Using scipy.optimimize.linprog
you could solve for optimal paths -- even for the full 24-stage problem -- like this:
import numpy as np
import scipy.optimize as optimize
"""
Minimize: np.dot(S, x)
Subject to: np.dot(A, x) <= b
"""
N = 24
K = 10
S = np.random.randint(-K//2, +K//2, size=N)
A = np.zeros((2*(N-1), N), dtype=int)
for i in range(N-1):
A[2*i, i:i+2] = (1, -1)
A[2*i+1, i:i+2] = (-1, 1)
b = np.array([240]*A.shape[0])
bounds = [(0, 600)]*N
result = optimize.linprog(c=-S, A_ub=A, b_ub=b, bounds=bounds)
optimal_path = result.x
max_price = np.dot(S, optimal_path)
print('''S: {}
optimal_path: {}
price: {}'''.format(S, optimal_path, max_price))
which yields results like
S: [ 0 1 3 4 -5 -1 0 -3 -4 0 3 2 -5 1 -4 -1 -3 2 0 -2 0 4 -2 2]
optimal_path: [ 360. 600. 600. 360. 120. 0. 0. 0. 0. 240. 480. 240.

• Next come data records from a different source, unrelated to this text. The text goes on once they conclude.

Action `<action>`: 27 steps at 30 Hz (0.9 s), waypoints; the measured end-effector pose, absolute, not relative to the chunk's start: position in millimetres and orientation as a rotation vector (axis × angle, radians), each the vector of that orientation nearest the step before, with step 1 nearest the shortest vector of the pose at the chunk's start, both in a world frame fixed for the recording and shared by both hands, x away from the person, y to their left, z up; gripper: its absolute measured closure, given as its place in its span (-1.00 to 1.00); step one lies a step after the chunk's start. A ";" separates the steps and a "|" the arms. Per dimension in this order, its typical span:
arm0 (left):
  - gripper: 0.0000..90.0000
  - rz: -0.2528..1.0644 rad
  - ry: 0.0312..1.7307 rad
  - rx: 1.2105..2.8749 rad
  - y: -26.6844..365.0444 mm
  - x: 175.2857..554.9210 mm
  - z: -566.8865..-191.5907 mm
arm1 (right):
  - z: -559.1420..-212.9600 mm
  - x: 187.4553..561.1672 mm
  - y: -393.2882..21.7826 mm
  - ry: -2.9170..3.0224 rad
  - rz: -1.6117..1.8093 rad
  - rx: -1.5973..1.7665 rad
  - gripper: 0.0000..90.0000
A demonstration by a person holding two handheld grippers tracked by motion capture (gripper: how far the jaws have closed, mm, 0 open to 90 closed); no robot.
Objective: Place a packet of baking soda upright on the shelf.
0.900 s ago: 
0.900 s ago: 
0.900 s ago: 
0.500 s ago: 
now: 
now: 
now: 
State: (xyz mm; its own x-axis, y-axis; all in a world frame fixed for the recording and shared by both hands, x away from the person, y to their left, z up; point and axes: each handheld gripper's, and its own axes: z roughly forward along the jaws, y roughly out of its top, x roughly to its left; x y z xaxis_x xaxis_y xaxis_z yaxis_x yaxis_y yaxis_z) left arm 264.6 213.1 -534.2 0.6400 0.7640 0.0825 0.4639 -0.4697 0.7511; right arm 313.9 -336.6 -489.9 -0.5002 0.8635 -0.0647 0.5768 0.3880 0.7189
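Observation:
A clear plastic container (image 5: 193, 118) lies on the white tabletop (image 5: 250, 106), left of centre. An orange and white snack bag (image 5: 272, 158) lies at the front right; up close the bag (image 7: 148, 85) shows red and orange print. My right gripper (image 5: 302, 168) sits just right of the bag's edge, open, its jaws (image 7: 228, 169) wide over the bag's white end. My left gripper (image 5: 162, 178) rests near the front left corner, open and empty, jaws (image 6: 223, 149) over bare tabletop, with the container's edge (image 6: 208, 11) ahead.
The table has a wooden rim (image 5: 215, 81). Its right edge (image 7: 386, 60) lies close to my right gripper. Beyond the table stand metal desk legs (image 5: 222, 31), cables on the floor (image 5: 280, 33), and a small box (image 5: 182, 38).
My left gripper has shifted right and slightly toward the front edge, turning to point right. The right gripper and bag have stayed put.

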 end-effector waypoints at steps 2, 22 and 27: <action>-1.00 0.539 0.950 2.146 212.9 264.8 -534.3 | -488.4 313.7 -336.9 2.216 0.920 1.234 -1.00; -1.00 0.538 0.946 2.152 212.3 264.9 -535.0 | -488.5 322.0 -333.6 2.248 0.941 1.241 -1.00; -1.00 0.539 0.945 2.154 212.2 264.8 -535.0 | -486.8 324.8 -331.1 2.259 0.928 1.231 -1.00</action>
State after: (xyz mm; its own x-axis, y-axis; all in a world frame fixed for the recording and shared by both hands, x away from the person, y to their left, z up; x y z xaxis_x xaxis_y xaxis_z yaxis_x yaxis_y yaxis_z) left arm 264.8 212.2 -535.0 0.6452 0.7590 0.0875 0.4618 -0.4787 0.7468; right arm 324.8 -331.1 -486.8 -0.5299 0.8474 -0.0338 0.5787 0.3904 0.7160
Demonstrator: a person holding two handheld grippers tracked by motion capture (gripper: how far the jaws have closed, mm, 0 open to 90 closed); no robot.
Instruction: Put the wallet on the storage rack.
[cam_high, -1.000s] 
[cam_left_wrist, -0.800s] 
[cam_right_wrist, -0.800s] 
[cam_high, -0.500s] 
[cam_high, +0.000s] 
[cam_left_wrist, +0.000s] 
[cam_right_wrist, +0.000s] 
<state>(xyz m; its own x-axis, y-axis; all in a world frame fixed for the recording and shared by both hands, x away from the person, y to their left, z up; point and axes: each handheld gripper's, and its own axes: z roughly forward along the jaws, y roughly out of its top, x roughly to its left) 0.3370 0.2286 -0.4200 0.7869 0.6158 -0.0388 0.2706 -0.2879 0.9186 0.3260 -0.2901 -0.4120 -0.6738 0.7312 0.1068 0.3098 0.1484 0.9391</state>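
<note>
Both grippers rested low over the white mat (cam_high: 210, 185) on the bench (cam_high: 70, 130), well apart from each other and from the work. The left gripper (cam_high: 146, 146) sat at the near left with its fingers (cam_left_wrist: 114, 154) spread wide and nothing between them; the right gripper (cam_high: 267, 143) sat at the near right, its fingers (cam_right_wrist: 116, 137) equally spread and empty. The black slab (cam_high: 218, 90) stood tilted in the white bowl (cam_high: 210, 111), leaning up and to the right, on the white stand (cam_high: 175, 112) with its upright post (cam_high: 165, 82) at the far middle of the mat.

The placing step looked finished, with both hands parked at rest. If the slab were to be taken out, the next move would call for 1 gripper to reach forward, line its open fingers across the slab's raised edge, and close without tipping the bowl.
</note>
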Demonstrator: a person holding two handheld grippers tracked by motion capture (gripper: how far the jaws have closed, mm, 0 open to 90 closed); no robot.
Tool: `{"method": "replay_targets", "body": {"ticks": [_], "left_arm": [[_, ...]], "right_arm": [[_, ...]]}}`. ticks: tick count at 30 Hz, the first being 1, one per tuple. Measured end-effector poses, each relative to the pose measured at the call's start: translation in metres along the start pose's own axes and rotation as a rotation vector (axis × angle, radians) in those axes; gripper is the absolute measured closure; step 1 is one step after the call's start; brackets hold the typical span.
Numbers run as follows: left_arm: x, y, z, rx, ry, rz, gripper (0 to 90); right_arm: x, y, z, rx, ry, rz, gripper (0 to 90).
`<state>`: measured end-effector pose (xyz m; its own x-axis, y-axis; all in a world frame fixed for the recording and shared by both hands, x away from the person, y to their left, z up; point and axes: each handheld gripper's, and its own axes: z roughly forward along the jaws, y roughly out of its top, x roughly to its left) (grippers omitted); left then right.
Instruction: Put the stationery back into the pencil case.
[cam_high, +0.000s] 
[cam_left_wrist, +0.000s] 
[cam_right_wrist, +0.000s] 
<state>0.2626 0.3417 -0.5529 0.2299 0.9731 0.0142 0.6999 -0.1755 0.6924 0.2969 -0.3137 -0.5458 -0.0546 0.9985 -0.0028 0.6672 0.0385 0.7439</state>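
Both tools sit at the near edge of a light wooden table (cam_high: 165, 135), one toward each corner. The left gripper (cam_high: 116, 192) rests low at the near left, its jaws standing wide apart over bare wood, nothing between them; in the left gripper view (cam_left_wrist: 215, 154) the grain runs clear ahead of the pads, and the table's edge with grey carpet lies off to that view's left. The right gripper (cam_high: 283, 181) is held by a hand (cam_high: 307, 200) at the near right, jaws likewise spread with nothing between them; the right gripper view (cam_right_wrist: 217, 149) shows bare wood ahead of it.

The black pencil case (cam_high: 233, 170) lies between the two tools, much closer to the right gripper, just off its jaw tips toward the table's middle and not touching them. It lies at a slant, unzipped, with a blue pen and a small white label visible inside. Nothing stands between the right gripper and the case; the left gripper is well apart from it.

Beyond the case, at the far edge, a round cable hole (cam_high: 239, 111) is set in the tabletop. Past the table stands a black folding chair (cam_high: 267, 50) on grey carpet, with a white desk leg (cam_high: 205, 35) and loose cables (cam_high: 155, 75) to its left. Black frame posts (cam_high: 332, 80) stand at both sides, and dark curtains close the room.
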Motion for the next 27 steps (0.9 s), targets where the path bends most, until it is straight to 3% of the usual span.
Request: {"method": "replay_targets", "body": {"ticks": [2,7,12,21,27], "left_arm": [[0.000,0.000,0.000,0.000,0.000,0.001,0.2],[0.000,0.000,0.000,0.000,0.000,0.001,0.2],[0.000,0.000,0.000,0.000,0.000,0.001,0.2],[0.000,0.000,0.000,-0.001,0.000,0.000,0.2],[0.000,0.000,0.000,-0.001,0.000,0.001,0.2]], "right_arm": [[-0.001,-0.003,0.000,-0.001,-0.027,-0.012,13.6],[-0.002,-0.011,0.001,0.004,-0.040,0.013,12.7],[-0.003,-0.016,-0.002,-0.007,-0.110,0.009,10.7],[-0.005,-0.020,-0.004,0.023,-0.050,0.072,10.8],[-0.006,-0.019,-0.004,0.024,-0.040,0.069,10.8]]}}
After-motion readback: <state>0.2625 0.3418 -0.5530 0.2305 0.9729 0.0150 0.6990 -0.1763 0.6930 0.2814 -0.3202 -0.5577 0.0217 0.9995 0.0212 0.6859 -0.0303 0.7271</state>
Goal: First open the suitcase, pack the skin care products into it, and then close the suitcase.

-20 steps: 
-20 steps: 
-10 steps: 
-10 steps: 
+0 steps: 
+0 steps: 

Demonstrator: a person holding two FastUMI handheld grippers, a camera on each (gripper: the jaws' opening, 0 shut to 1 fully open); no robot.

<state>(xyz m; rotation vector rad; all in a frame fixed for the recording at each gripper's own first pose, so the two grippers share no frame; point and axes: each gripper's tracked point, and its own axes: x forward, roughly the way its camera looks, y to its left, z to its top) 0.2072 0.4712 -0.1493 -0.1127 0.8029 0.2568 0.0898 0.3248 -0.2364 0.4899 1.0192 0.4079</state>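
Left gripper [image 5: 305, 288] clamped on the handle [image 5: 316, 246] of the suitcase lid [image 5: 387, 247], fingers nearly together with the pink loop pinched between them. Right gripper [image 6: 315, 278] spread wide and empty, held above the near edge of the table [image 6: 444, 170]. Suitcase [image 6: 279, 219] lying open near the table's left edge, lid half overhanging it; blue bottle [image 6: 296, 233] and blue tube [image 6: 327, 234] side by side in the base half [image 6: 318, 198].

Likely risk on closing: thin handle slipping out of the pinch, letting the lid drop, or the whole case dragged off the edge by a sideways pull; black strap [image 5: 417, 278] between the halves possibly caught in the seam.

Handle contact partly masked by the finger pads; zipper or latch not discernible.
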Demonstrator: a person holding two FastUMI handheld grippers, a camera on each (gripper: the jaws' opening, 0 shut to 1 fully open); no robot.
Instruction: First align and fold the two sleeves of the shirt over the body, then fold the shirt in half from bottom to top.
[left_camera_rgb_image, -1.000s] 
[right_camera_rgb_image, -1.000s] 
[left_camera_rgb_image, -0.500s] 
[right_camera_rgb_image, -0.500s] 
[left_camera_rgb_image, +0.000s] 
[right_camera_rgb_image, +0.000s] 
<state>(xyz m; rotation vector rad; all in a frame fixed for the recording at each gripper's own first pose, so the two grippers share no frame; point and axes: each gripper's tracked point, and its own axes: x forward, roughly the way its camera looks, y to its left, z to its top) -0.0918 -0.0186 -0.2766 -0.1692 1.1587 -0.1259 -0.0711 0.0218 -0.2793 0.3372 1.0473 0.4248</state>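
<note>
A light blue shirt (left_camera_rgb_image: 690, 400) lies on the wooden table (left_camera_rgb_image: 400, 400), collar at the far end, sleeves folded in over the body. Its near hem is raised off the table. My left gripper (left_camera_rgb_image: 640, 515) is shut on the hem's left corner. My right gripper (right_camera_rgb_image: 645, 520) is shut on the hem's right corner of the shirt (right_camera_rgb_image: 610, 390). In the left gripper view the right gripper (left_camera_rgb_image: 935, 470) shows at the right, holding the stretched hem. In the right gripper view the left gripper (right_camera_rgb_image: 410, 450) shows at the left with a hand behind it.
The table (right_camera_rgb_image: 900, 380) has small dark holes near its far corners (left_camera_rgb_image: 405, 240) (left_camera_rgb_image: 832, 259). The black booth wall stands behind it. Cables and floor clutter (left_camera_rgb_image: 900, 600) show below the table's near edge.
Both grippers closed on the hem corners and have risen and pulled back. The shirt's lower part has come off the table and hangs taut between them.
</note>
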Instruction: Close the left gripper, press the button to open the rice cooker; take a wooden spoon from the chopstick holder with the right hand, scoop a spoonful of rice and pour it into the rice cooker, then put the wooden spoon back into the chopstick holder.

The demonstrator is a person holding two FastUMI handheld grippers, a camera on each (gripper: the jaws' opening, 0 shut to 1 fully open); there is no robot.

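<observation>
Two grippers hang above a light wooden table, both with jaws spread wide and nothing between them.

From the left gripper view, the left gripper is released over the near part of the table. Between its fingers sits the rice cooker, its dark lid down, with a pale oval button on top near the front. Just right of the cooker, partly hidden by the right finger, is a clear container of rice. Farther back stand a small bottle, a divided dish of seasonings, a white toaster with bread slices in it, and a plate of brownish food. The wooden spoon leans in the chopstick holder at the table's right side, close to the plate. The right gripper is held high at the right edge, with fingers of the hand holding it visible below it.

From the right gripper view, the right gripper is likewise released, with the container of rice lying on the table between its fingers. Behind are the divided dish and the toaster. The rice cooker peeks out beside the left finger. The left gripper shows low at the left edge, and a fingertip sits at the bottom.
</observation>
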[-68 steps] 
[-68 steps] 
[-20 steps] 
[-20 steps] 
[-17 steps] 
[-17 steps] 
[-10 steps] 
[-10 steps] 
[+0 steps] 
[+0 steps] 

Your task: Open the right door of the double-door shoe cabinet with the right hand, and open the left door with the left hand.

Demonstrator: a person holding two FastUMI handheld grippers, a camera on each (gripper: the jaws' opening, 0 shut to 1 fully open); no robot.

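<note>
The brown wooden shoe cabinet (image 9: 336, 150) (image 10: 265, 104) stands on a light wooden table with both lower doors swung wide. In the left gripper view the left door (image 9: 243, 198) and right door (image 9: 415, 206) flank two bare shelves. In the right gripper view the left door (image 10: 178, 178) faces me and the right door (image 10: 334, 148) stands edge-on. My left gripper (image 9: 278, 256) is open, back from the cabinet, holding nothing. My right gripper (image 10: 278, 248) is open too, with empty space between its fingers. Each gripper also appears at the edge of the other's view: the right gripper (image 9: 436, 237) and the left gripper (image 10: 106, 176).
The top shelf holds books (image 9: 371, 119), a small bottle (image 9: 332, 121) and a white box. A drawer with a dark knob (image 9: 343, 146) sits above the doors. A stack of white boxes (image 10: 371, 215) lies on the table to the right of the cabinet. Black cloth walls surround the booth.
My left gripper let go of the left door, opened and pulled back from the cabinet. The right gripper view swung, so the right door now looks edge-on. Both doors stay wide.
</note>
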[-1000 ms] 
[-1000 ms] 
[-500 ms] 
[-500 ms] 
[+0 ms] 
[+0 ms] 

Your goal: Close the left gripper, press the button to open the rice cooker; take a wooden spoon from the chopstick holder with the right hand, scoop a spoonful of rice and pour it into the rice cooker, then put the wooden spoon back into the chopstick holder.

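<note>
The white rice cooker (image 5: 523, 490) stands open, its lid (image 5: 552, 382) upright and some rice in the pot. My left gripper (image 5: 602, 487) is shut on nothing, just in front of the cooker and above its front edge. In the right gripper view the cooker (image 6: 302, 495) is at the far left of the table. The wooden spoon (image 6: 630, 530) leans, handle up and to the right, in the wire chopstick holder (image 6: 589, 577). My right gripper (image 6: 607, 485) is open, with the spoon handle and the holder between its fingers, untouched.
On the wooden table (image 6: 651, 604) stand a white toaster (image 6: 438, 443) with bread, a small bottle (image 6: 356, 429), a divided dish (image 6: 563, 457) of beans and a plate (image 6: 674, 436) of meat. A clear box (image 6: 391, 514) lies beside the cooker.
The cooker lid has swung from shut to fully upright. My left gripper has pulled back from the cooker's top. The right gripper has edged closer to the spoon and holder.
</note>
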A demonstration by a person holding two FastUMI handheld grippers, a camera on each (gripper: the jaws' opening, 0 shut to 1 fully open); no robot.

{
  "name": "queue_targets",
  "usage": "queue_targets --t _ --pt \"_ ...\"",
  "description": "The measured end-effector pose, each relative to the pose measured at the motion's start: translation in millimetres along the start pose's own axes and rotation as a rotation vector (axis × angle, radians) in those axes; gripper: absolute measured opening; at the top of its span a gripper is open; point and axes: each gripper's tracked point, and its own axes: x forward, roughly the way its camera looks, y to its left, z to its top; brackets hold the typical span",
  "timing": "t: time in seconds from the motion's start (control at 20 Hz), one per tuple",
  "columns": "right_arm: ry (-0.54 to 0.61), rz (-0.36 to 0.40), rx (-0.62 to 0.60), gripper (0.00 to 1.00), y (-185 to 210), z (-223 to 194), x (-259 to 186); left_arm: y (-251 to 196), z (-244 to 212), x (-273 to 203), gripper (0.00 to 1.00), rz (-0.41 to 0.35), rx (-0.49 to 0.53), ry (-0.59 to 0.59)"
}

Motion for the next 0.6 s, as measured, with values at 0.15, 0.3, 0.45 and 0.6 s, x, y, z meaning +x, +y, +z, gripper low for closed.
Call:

0. 240. 0. 0. 0. 240. 0. 120. 360. 600. 360. 600.]
price: 8520.0
Upvotes: 4
Reputation: 76297
You can use a combination of the following.
Consider making a loop body into a function.
for x in ...
for y in ...
for z in ...
...
The triple loop is daunting. However, consider this:
def process_xy(x, y):
for z in ...
for x in ...
for y in ...
process_xy(x, y)
Not only did you reduce the code indentation, you've done the following:
process_xy
)Note that:
for x0 in a0:
for x1 in a1:
for x2 in a2:
....
is equivalent to
import itertools
for (x0, x1, x2) in itertools.product(a0, a1, a2):
...
This is mainly useful when the nested ranges don't depend on the outer ranges, though.